Incremento - O Dia Livre de Impostos foi criado como protesto à alta carga tributária no Brasil, mas também funciona para incrementar as vendas nos comércios participantes, segundo a FCDL/MS (Federação das Câmaras de Dirigentes Lojistas de Mato Grosso do Sul).
Uma das empresas que aderiram à campanha em anos anteriores chegou a vender 285 bicicletas na data, um aumento de 1.800% em relação à média diária, que era estimada em 15.
Na mesma empresa, os liquidificadores foram os campeões de venda: de 40 unidades em dias normais, saltaram para 651 no Dia Livre de Impostos (1.527,5% a mais).
A expectativa é mobilizar de 500 a 600 comércios em todo o Estado, seguindo a média das edições anteriores. As adesões seguem abertas até 20 de maio pelo WhatsApp da FCDL/MS, (67) 99637-0920.
Ano eleitoral e fim da escala 6x1- A presidente da FCDL/MS, Inês Santiago, afirma que a campanha de 2026 reforça que a elevada carga tributária deve ser combatida com boas escolhas de governantes nestas Eleições e defende que, antes de pautar o fim da escala de trabalho 6x1 no país, é preciso discutir a redução de impostos que corroem o salário do trabalhador.
"A carga tributária defasa os salários. A moto que o trabalhador compra para se transportar tem 65% de tributo. A casa que ele adquiriu com muita dificuldade tem um IPTU (Imposto Predial Territorial Urbano) altíssimo. Tudo o que ele consome na gôndola do supermercado tem uma carga tributária da ordem de 30 e 40%. É de alimento, do básico que nós estamos falando", exemplifica.
O presidente da CDL Campo Grande, Adelado Vila, acrescenta que a contraprestação de serviços pelo Estado deixa a desejar. "Você paga uma taxa cara e você tem uma pequena contraprestação. Tem problemas na saúde, educação, moradia, no transporte público", ele aponta.
Inês afirma que todo esse contexto provoca a fuga de empresas do Brasil. "Temos grandes empresários deixando o País e com isso diminui geração de emprego, distribuição de renda, trava mais a economia.

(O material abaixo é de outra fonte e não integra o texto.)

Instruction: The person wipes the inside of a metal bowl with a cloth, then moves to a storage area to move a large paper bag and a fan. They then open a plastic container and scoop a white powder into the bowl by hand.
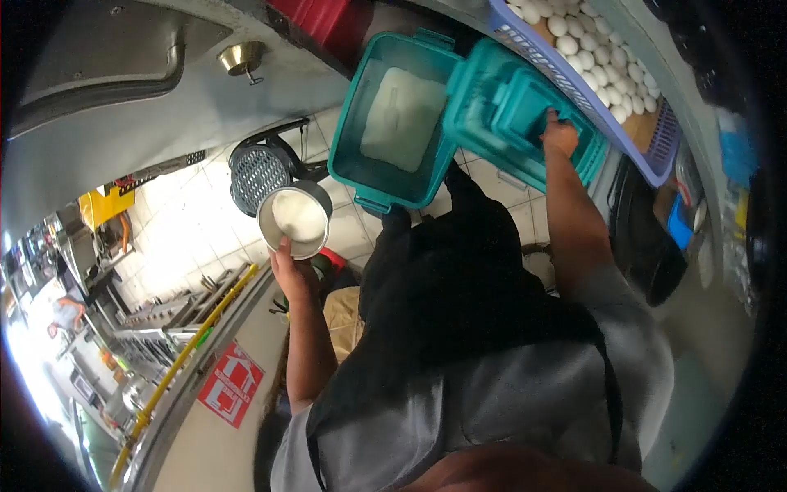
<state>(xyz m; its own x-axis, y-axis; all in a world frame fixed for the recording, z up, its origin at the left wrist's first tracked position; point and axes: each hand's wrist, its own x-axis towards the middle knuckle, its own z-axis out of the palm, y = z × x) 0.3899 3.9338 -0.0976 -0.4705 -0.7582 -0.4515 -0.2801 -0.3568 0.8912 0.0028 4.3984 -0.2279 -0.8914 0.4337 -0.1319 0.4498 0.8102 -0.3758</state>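
Observation:
My left hand grips the rim of a round metal pot, thumb over the edge, with white contents inside. To its right stands an open teal bin holding a white substance, in which a scoop-like shape lies. Joined to the bin's side is its teal lid, swung back. My right hand rests on the lid's recessed panel, one finger stretched out and the other fingers partly curled, holding nothing that I can make out.
A purple basket of white eggs is at the upper right. A black stool stands beyond the pot. A yellow pipe runs along the left, near kitchen equipment. A red sign hangs below it.

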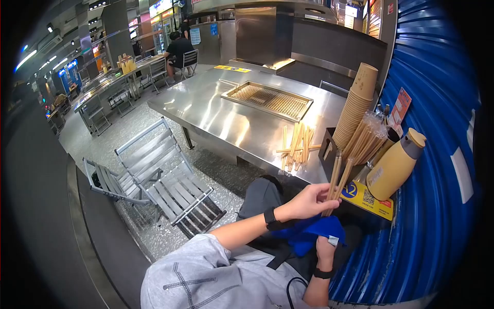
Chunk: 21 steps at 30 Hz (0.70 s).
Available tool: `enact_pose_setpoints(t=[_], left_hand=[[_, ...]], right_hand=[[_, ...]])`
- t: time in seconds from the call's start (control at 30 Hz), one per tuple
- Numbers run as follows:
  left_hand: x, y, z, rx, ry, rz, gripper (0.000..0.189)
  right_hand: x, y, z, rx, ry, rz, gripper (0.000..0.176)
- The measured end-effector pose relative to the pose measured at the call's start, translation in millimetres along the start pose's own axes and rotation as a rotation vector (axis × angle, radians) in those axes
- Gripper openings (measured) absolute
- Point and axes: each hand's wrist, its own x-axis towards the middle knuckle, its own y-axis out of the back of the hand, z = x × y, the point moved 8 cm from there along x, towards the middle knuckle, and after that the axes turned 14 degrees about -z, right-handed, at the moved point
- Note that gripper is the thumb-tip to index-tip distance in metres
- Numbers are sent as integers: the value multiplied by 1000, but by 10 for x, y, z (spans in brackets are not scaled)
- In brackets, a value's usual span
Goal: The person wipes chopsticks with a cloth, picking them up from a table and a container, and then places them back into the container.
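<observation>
My left hand (311, 201), with a dark band at its wrist, is closed around a few wooden chopsticks (335, 177), held roughly upright near the table's corner. Below it, my right hand (325, 248) is closed on a blue cloth (303, 234); a small pale tag shows by the fingers. A loose pile of wooden chopsticks (298, 144) lies on the steel table (206, 105). Beside my left hand stands a dark holder (328, 149) with stacked paper cups (355, 105) and a bundle of chopsticks (366, 138), partly under clear plastic.
A yellow jug (393, 167) stands near the blue corrugated wall (437, 129), above a yellow sign (378, 201) with a code. A mesh grill tray (270, 99) is set in the table. Folding chairs (170, 180) stand at left; a seated person (181, 54) is farther back.
</observation>
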Motion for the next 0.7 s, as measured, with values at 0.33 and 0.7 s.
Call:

Aqui na América do Sul, temos muitas indo para o Paraguai porque o ambiente de negócios no Brasil é muito nocivo, com uma carga tributária que ninguém suporta", conclui.
Ações - Em Campo Grande, a FCDL fará ações pelo Centro e num shopping divulgando a campanha com o mascote "Impostossauro", um boneco grande de pelúcia que representará o Estado "mordendo os impostos".
Apesar de não poder cortar os impostos sobre a energia elétrica, a concessionária Energisa vai participar do Dia Livre de Impostos oferecendo parcelamento de débitos em suas unidades de atendimento.